Stored records
+++++

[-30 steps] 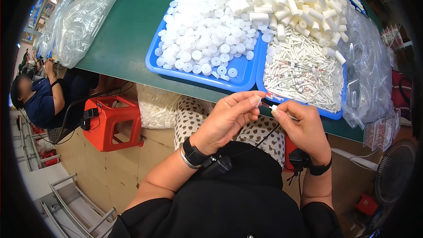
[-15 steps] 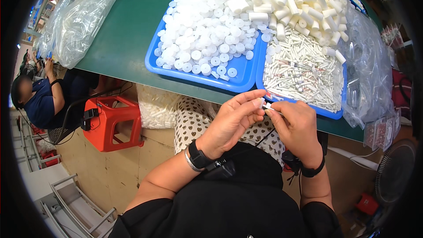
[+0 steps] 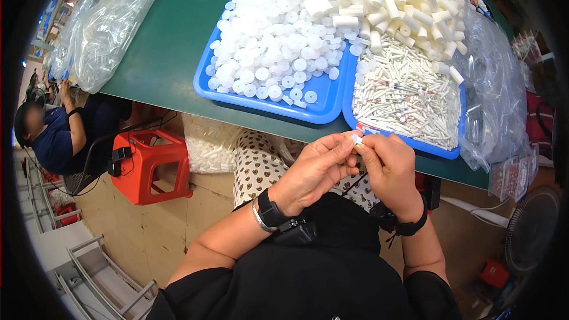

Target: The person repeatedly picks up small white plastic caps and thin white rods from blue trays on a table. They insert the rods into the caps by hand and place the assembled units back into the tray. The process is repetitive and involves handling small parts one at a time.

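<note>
Hands: left hand [image 3: 317, 169] and right hand [image 3: 388, 163] meet just below the table's near edge, fingertips pinched together on a small white piece [image 3: 356, 139].
Progress: one piece in assembly; many loose parts left, by the look of it.
Supply: blue tray of white caps [image 3: 320, 92]; blue tray of thin white tubes [image 3: 409, 98] at the near edge.
Around: clear bags [image 3: 101, 29] at the left edge, red stool [image 3: 148, 163] below; nothing blocks reach.

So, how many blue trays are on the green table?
2. One tray lies left, full of white caps; the other tray touches its right side, holding thin sticks and tubes. Bags might hide more.
</note>
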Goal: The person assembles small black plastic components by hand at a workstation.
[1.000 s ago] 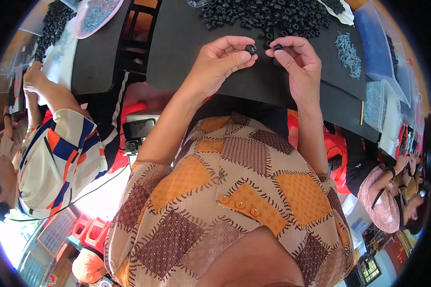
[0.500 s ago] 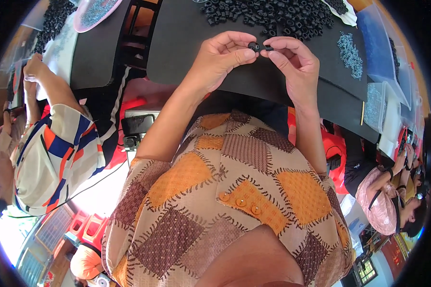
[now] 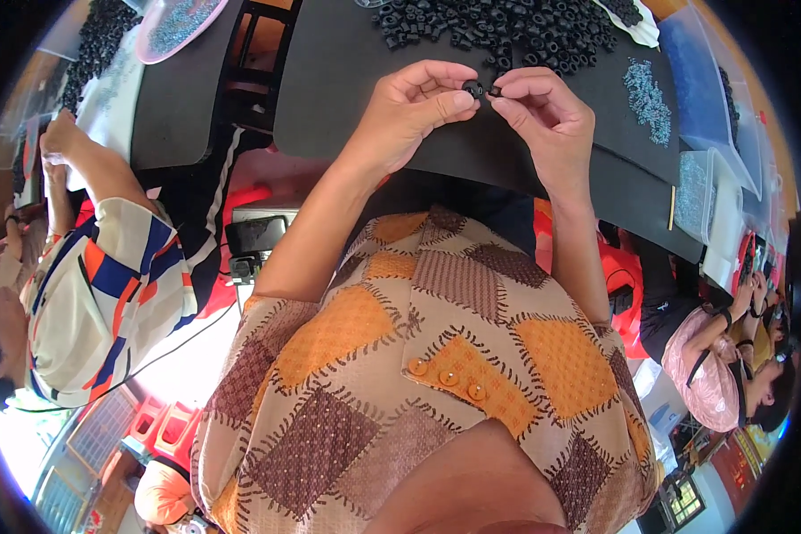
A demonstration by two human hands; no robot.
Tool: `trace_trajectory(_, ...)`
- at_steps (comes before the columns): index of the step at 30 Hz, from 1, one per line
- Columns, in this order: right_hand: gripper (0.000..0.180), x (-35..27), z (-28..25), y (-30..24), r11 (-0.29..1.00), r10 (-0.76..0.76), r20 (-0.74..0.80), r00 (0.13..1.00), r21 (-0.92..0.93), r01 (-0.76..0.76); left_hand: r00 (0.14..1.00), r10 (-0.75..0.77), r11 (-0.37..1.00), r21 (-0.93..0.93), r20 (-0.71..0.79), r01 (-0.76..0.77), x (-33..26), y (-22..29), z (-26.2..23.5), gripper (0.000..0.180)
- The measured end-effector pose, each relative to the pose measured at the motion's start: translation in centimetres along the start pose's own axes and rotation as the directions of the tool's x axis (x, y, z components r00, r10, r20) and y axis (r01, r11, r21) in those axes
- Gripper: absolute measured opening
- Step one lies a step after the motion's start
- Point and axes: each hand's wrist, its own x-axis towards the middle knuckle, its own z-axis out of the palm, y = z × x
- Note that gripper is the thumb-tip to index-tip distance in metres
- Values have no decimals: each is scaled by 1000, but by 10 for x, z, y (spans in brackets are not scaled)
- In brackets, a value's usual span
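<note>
Over the dark table, my left hand pinches a small round black plastic part between thumb and fingertips. Close by on its right, my right hand pinches a smaller black piece, partly covered by the fingertips. A narrow gap shows between the two pieces. Just beyond my hands lies a heap of similar black parts, spread along the far side of the table. To the right sits a small pile of tiny pale-blue pieces.
Clear plastic bins and a small tub of blue pieces stand at the right. A pink dish of blue bits is at the far left. Co-workers sit on both sides. A phone lies left of my forearm.
The piece in my right hand has drawn slightly away from the round black part, opening a small gap. My left hand has hardly moved.
</note>
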Motion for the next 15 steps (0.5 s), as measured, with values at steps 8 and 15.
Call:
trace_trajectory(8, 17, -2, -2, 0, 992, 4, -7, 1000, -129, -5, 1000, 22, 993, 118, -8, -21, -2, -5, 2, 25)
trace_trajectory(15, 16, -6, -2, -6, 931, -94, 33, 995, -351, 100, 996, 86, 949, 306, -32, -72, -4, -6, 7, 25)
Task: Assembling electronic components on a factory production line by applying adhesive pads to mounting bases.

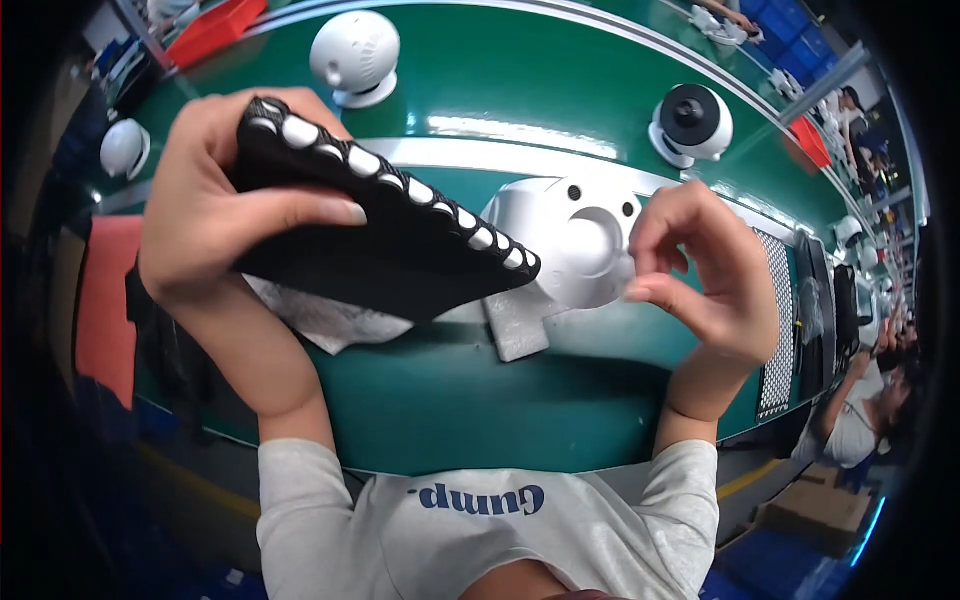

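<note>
Black panel (pixel 375 255) seems light, stiff; left hand (pixel 205 215) sensibly grips toward the table's (pixel 480 415) left edge. Right hand (pixel 715 275) curled; whether holding, I can't tell.

The upper body wears a pale grey T-shirt (pixel 590 530) with dark blue serif lettering (pixel 478 499) across the chest, inverted in this view. Short, loose sleeves (pixel 300 500) end in plain edges; left hand (pixel 195 215) and right hand (pixel 712 270) are bare.

Red bin (pixel 215 32) far left; orange sheet (pixel 110 305); cardboard box (pixel 815 512)
</note>
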Demonstrator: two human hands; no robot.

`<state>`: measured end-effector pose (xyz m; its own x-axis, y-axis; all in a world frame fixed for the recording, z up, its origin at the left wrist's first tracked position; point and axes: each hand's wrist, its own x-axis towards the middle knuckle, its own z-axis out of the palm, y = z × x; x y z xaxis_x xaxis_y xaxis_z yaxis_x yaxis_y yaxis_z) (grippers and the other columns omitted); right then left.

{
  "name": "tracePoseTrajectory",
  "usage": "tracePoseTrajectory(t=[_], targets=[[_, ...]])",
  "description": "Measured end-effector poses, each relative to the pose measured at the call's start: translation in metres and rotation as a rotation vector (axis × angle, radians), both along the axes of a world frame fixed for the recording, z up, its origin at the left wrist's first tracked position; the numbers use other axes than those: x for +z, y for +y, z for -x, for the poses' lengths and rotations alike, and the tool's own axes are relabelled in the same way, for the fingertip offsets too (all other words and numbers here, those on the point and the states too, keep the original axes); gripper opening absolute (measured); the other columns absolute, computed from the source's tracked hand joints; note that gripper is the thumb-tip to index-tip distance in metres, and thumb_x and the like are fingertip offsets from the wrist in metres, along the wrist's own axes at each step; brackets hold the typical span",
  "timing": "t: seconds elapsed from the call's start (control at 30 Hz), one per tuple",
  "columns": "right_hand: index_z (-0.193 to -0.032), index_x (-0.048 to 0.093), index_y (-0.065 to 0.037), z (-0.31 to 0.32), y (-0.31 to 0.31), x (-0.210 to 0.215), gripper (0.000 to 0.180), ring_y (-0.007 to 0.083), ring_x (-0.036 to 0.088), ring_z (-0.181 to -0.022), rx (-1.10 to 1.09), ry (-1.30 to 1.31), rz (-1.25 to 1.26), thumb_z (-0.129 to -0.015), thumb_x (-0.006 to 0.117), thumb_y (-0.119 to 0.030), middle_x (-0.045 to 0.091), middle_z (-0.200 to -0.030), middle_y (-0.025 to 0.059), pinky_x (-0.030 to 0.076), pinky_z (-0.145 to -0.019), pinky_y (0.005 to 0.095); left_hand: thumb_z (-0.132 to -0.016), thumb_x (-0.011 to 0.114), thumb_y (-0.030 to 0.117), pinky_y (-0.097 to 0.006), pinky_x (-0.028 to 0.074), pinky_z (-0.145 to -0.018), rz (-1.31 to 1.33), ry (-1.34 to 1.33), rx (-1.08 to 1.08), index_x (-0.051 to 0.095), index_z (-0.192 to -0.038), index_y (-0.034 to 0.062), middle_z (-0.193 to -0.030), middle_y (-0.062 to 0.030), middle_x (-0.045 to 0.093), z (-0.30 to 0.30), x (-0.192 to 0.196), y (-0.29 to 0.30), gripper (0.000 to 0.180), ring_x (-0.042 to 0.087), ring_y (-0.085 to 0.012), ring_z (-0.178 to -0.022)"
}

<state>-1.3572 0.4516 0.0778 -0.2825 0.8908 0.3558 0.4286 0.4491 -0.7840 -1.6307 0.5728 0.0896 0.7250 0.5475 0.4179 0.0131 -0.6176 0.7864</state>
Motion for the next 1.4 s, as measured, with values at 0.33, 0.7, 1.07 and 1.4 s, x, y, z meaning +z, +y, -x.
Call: tracePoseTrajectory(t=[0.33, 0.7, 1.07, 1.4], targets=[[-0.096, 0.043, 0.0, 0.021, 0.013, -0.021, 0.025, 0.0132, 0.053, -0.064, 0.005, -0.196, 0.166, -0.073, 0.051, 0.007, 0.053, -0.072, 0.0054, 0.042, -0.058, 0.0228, -0.052, 0.063, -0.001, -0.019, 0.04, -0.057, -0.092, -0.052, -0.01, 0.057, -0.074, -0.0031, -0.068, -0.0073, 0.058, 0.011, -0.007, 0.003, 0.022, 0.054, -0.0112, -0.061], [-0.096, 0.043, 0.001, 0.023, 0.019, -0.02, 0.026, 0.0141, 0.054, -0.063, 0.002, -0.185, 0.146, -0.072, 0.051, 0.008, 0.054, -0.069, 0.0058, 0.044, -0.06, 0.0239, -0.053, 0.064, -0.001, -0.02, 0.041, -0.058, -0.094, -0.046, 0.014, 0.057, -0.075, -0.0037, -0.071, -0.0081, 0.058, 0.013, -0.006, 0.006, 0.024, 0.055, -0.0121, -0.063], [-0.089, 0.044, -0.001, 0.027, 0.022, -0.021, 0.023, 0.0172, 0.052, -0.061, -0.012, -0.276, 0.113, -0.07, 0.056, 0.005, 0.053, -0.076, 0.0065, 0.043, -0.056, 0.0259, -0.053, 0.063, 0.0, -0.021, 0.04, -0.059, -0.102, -0.026, 0.007, 0.056, -0.076, -0.0037, -0.071, -0.0073, 0.056, 0.015, -0.005, 0.01, 0.024, 0.054, -0.0116, -0.065], [-0.081, 0.043, -0.003, 0.034, 0.018, -0.025, 0.024, 0.0196, 0.053, -0.061, -0.085, -0.333, 0.075, -0.066, 0.058, 0.006, 0.052, -0.075, 0.0064, 0.044, -0.056, 0.0273, -0.053, 0.064, -0.001, -0.021, 0.04, -0.059, -0.076, -0.026, 0.014, 0.056, -0.077, -0.0041, -0.072, -0.0078, 0.056, 0.018, -0.008, 0.011, 0.026, 0.054, -0.0121, -0.066]])
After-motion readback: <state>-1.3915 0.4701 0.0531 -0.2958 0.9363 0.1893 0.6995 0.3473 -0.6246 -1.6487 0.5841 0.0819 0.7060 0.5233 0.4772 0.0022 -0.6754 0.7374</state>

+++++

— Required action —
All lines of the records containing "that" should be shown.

— Problem solution —
- Note that gripper is the thumb-tip to index-tip distance in metres
  "description": "Measured end-effector poses, each relative to the pose measured at the call's start: translation in metres and rotation as a rotation vector (axis × angle, radians), both along the axes of a world frame fixed for the recording, z up, its origin at the left wrist's first tracked position; the numbers use other axes than those: x for +z, y for +y, z for -x, for the poses' lengths and rotations alike, and the tool's own axes are relabelled in the same way, for the fingertip offsets too (all other words and numbers here, those on the point and the states too, keep the original axes); gripper opening absolute (measured); the other columns absolute, computed from the source's tracked hand joints; note that gripper is the thumb-tip to index-tip distance in metres, and thumb_x and the like are fingertip offsets from the wrist in metres, along the wrist's own axes at each step; brackets hold the typical span",

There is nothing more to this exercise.